Source information
····················

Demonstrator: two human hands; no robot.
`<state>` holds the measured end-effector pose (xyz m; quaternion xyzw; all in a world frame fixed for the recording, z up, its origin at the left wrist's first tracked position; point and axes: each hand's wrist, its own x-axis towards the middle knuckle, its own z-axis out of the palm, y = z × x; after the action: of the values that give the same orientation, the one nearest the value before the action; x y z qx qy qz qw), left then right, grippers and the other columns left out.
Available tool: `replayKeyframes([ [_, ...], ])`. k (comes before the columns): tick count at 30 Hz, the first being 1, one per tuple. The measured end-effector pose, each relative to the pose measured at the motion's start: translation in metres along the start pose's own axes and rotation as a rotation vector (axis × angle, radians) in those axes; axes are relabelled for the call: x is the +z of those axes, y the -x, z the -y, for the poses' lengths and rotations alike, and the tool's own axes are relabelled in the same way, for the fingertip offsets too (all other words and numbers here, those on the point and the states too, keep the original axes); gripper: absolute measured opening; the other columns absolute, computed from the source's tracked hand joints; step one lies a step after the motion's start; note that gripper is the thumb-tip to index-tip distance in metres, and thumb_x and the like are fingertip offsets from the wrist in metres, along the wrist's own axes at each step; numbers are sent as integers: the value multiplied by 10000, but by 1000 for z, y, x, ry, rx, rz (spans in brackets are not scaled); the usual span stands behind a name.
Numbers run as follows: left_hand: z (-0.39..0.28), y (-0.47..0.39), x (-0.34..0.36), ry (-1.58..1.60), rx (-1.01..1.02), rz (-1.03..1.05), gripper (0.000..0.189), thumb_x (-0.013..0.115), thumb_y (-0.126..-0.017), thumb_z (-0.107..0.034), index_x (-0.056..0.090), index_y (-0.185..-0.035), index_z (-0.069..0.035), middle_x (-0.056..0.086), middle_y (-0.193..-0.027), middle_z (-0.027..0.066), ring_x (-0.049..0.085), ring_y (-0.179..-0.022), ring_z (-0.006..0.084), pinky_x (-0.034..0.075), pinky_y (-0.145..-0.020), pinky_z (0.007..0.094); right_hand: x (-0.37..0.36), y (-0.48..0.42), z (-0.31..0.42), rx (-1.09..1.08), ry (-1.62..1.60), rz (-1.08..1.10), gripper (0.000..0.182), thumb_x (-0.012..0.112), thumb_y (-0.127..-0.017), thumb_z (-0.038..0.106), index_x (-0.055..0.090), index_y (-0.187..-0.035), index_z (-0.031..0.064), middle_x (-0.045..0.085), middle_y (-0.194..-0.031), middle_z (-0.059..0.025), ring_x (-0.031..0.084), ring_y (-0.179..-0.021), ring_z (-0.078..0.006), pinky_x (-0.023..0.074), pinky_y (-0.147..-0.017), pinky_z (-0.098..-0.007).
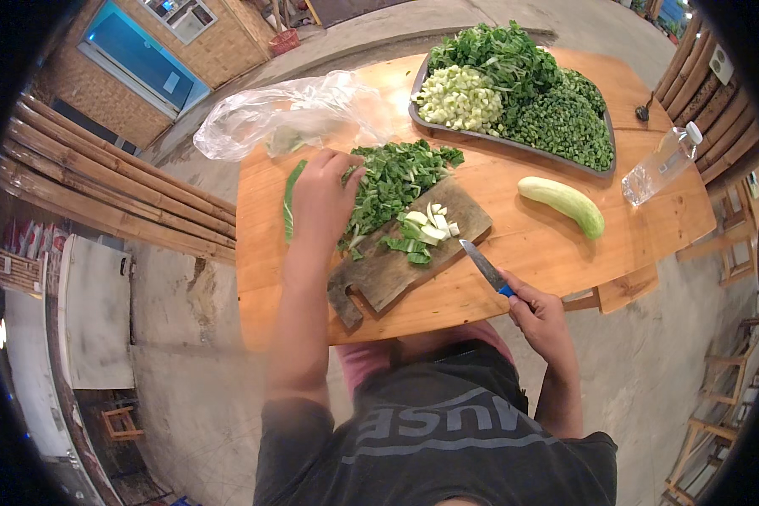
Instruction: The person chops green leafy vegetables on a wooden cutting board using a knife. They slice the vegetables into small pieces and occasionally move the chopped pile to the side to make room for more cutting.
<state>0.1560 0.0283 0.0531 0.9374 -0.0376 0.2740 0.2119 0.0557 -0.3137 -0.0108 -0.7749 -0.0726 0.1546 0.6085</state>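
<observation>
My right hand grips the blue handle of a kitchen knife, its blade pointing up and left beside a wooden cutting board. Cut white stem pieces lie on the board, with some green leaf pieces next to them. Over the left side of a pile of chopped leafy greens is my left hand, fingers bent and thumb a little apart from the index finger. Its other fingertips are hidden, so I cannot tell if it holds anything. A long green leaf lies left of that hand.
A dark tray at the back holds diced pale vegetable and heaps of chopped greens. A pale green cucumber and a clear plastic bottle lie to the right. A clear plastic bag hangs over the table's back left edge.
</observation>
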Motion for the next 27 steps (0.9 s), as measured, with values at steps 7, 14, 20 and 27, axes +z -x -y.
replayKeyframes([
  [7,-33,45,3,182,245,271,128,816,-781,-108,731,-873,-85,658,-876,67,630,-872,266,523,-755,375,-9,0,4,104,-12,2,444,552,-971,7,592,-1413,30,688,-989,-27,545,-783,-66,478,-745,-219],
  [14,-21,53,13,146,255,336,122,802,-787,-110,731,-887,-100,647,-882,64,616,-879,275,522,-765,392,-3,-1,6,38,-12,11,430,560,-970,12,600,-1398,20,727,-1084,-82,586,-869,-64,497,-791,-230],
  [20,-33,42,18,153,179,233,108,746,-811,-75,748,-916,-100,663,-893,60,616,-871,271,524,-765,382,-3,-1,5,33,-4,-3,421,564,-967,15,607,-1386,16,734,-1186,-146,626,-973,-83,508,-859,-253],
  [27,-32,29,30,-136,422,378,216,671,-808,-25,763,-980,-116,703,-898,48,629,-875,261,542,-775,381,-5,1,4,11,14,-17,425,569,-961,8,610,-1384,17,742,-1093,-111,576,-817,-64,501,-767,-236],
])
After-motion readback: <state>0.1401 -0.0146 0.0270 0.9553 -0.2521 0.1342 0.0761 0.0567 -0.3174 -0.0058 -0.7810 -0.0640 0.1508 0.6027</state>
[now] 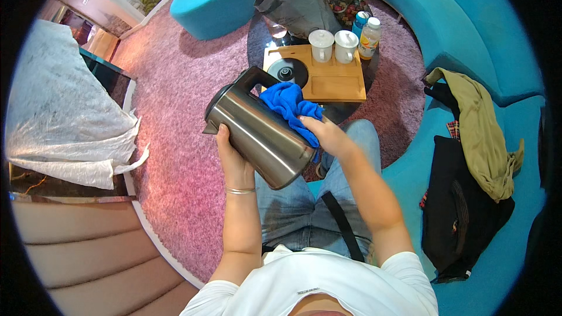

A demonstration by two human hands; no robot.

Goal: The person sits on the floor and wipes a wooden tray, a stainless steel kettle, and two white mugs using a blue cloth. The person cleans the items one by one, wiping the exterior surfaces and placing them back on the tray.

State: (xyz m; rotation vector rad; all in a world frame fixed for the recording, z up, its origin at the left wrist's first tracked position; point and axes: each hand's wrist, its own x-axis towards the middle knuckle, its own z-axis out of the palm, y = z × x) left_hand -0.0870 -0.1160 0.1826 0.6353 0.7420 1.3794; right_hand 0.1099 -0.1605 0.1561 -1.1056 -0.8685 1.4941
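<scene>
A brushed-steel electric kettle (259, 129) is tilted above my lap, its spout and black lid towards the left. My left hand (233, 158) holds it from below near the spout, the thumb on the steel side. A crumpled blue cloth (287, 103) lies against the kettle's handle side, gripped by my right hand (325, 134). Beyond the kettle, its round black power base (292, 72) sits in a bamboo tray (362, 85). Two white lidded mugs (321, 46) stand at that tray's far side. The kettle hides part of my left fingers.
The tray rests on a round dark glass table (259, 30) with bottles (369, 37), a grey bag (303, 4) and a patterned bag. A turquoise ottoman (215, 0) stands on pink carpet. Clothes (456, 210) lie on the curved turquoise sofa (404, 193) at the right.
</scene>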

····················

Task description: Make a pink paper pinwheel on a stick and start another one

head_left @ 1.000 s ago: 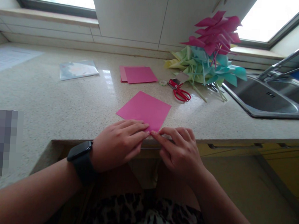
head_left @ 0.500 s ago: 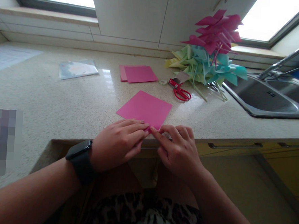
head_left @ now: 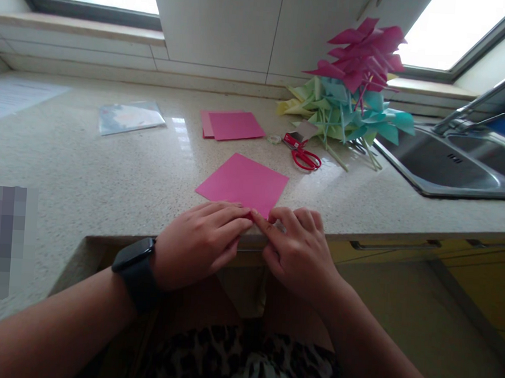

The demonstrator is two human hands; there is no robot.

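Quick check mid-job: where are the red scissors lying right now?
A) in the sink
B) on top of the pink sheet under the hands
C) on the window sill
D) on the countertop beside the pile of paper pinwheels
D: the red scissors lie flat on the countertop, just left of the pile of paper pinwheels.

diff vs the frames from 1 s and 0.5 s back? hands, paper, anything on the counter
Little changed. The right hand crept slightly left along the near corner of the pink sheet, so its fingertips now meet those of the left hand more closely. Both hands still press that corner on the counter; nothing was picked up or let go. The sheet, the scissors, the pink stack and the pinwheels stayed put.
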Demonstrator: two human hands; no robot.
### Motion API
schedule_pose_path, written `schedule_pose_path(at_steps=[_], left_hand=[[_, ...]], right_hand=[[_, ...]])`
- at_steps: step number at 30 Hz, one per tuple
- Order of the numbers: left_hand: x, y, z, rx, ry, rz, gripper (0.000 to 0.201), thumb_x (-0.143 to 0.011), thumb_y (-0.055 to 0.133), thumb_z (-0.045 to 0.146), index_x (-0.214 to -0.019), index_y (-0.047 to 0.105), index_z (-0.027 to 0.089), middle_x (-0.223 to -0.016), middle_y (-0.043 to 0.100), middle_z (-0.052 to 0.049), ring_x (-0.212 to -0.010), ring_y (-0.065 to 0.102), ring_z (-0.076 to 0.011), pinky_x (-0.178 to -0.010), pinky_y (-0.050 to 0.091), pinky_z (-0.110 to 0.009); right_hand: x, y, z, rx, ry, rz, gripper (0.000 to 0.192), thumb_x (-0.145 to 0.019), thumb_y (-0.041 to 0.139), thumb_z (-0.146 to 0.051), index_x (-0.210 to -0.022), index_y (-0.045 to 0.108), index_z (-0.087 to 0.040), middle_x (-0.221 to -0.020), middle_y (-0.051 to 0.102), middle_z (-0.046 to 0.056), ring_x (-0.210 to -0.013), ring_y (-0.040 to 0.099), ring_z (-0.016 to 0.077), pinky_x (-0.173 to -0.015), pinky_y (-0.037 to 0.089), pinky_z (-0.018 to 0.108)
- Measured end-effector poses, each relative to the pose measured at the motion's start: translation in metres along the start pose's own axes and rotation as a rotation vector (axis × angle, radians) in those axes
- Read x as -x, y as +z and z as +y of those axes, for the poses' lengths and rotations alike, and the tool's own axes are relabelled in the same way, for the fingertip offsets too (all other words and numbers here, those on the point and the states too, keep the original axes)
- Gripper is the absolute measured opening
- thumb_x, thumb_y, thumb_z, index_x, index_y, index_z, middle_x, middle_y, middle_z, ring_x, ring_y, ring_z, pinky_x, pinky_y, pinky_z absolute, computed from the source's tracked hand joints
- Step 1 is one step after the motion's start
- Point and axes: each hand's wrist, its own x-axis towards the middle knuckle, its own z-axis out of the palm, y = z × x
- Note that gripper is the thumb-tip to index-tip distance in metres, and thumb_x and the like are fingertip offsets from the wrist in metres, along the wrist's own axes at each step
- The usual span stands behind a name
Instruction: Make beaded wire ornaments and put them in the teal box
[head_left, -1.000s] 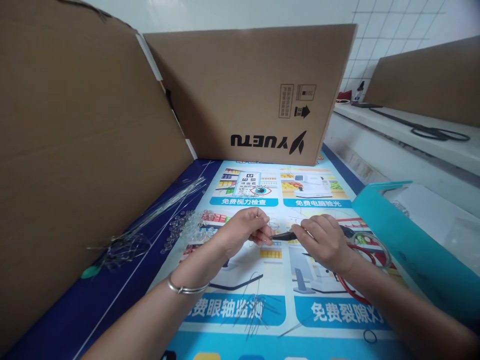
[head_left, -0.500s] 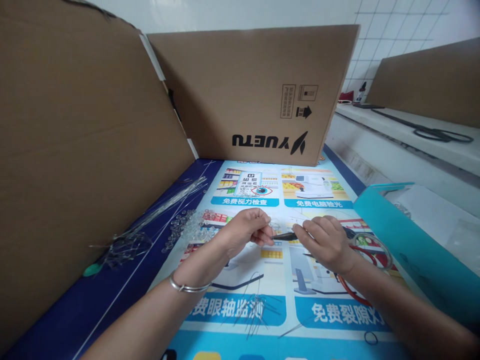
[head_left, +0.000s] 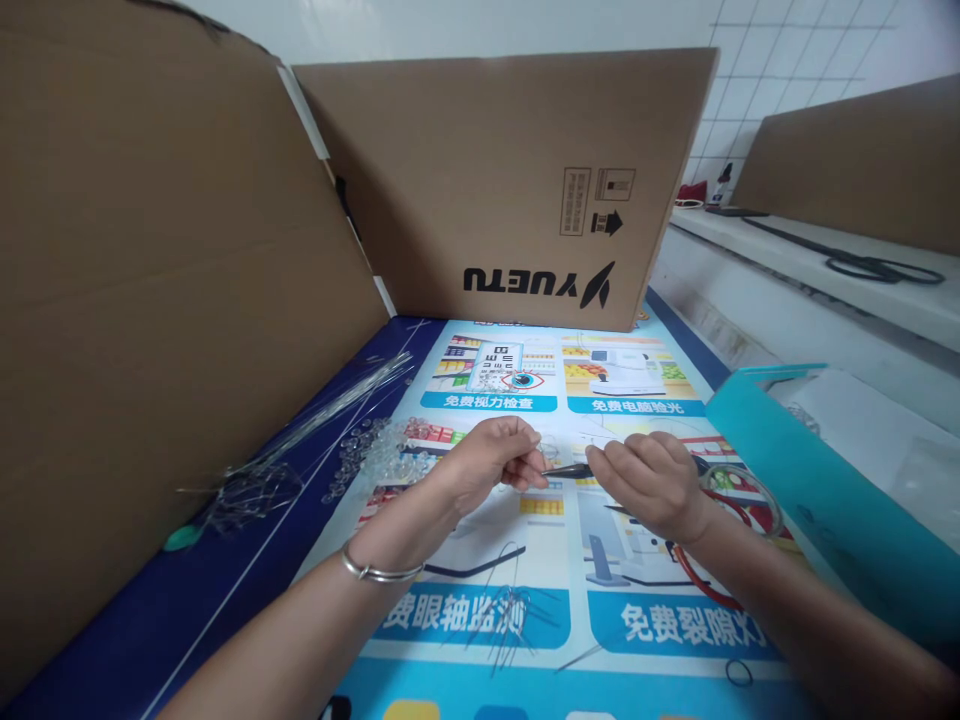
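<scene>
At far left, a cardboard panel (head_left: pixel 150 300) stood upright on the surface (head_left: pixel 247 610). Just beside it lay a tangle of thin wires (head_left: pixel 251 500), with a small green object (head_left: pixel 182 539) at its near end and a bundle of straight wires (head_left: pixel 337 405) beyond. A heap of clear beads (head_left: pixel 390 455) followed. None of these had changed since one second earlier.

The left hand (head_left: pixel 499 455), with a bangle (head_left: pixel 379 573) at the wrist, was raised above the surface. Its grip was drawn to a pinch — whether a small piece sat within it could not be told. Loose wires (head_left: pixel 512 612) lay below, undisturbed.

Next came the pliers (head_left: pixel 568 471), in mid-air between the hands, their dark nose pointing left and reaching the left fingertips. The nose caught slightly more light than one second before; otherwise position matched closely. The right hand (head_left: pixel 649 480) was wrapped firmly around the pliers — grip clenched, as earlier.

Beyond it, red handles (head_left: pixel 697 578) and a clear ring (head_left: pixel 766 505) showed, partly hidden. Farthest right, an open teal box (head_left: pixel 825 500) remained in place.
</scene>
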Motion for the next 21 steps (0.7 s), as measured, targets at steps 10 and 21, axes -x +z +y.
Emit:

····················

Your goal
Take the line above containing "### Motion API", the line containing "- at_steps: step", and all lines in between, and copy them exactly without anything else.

Task solution
### Motion API
schedule_pose_path, written `schedule_pose_path(at_steps=[_], left_hand=[[_, ...]], right_hand=[[_, ...]])`
- at_steps: step number at 30 Hz, one per tuple

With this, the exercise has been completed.